That US is losing one of its best-read presidents, and will gain one of the least likely to have ever read a book. Does that matter? Mihir S Sharma explains why it should.
Among the many, many extraordinary aspects of the presidential transition that is shortly to occur in the United States is this: That country is losing one of its best-read presidents, and will gain instead one of the least likely to have ever read a book.
Does that matter? What difference does a leader's reading material make, anyway? Let's look just at these two individuals -- Barack Obama and Donald Trump -- as a start towards answering that question.
First, let's compare the two men's attitude to books.
Mr Obama is not just a reader, he is a genuine writer. The books he wrote when he was a young politician -- particularly Dreams From My Father -- are written beautifully, and in his distinctive voice; this is not a President who needs a ghostwriter. If you read the book with that intention, you can, in fact, detect the books and authors which had affected him enough that they left an imprint on his own style.
Indeed, Mr Obama is such a voracious reader that his summer reading list has become a national obsession in the US over the past years -- the first thing that you see when you walk into most chain book-stores is a table with all the President's books on it.
Let's now consider Donald J Trump, Senior.
Mr Trump has also written books. Various friends of mine, amused by my interest in Mr Trump, have over the years gifted me various copies of these books, too. They are no better than the average self-help "get-rich-quick" book written by a successful corporate executive or businessman. To the extent that some of them have better ghostwriters than others, there is more of Mr Trump's distinctive voice in them; you can judge for yourself whether that makes those particular books more or less appealing.
Certainly, they do reflect his thinking to a degree, and I won't be surprised if there are study groups of career diplomats across the world solemnly reading How to Think Like a Billionaire for insights into Mr Trump's attitude to cotton tariffs.
What's most relevant here, perhaps, is the judgment of Mr Trump's first ghostwriter, who collaborated with the real estate magnate on the book that was long sold at South Delhi traffic lights, The Art of the Deal.
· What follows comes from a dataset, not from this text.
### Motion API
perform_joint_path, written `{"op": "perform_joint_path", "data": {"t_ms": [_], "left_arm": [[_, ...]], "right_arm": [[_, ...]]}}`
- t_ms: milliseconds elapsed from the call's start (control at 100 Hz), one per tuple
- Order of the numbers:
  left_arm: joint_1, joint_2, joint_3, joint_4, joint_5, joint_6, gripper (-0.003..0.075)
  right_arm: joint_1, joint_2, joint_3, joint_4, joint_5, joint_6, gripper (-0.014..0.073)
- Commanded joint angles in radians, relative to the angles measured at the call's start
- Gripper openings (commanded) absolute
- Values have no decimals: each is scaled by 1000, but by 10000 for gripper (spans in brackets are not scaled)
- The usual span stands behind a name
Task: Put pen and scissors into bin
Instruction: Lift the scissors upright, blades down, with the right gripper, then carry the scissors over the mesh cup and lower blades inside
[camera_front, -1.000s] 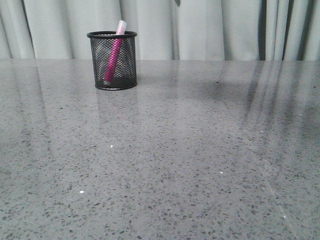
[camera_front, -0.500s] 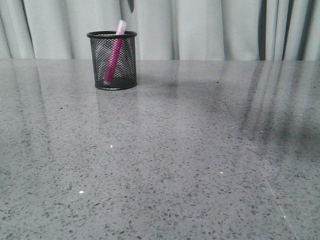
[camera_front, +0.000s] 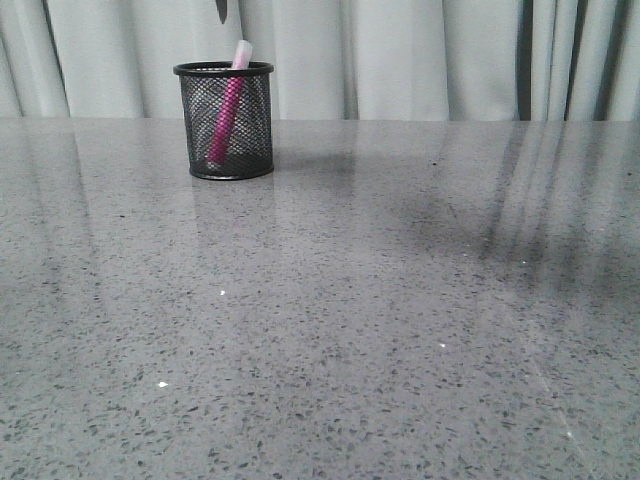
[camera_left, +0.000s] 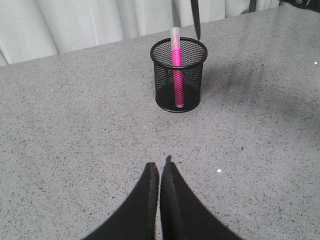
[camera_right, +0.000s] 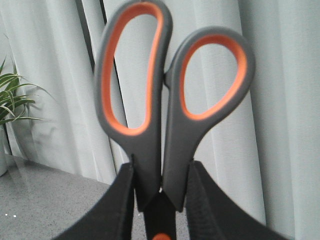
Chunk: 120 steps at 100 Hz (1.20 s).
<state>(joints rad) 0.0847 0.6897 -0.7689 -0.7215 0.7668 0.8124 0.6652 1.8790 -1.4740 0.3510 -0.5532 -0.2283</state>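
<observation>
The black mesh bin (camera_front: 255, 125) stands on the grey table at the far left, with the pink pen (camera_front: 228, 110) leaning inside it and its whitish cap above the rim. In the front view the dark blade tip of the scissors (camera_front: 221, 10) hangs just above the bin. The left wrist view shows the bin (camera_left: 192, 80), the pen (camera_left: 176, 65) and the blade tip (camera_left: 195, 20) over the far rim. My right gripper (camera_right: 160, 175) is shut on the scissors (camera_right: 165, 100), below the orange-lined handles, blades pointing down. My left gripper (camera_left: 159, 167) is shut and empty, low over the table, short of the bin.
A pale curtain (camera_front: 420, 60) hangs behind the table's far edge. A green plant (camera_right: 10, 100) shows at the side in the right wrist view. The speckled grey table (camera_front: 350, 330) spreads in front of and to the right of the bin.
The scissors' blade tip has moved left along the top of the front view and now hangs over the bin. The bin and the pen have not moved.
</observation>
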Motion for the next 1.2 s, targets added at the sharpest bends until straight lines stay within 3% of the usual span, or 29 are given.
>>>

That unfortunate writer revealed, among many other useful insights into Mr Trump's disposition and character, that he didn't think that the future President had even read one book all the way through as an adult. (To be fair, neither have many professional book reviewers.)
Late-night comedy television has taken this insight to an extreme; the brilliant Samantha Bee, in a segment aired the fortnight prior to the election, made an only-half-joking case -- based on archival footage and his own statements -- for Mr Trump being functionally illiterate. Question: Has anyone actually seen him tweeting?
What does this tell us about the difference between the two men?
Mr Obama's reading list, which skews heavily to the literary and the non-fiction doorstopper, is key to understanding his professorial, sometimes remote approach. He believes in seeking out as many views as possible and at as much depth as is possible -- sometimes to a fault, as many critics of his foreign policy in particular argue. Readers trained in the multiple narratives of literary fiction might well be poorly suited to one specific aspect of political leadership: The snap decisions, the doubling-down on one's own instinct.
Mr Trump, meanwhile, doesn't deal in nuance. He doesn't concern himself with the sort of consistency over time that bothers long-time readers. A writer can't unthinkingly contradict himself from one page to the next; a tweeter can issue contradictory tweets within hours. Most of all, reading trains you in empathy; Mr Trump can be accused of many things, but not of being overly empathetic. His communication style is, and will be, direct and punchy rather than academic and explanatory.
What of others?
What, say, does Angela Merkel's reading tell us about her?
Well, as the daughter of a pastor and a theologian, she tends to name the Bible as one of her favourite books; that's unusual, perhaps, for a European politician, if not for an American one. (George W Bush famously declared that Jesus was his favourite philosopher.) But she has also named Goethe's Faust, for what it tells us about the limits of human action and about the German character; and, perhaps unsurprisingly, Dostoevsky. The solemn, somewhat cautious, but deeply moral nature of her leadership is easily explained.
Hillary Clinton, meanwhile, tends to read books written by women -- one list she released in 2000 had only a single male author on it -- and, unlike Mr Obama, also has a weakness for thrillers.
Yet others, like Margaret Thatcher, have used their favourite books as instruction manuals; a famous story with many versions, all possibly slightly true, has her tossing Friedrich Hayek's The Constitution of Liberty at her Cabinet, saying "This is what we believe".
People are shaped by what they read; leaders doubly so. I do occasionally wonder: What's our own prime minister reading these days?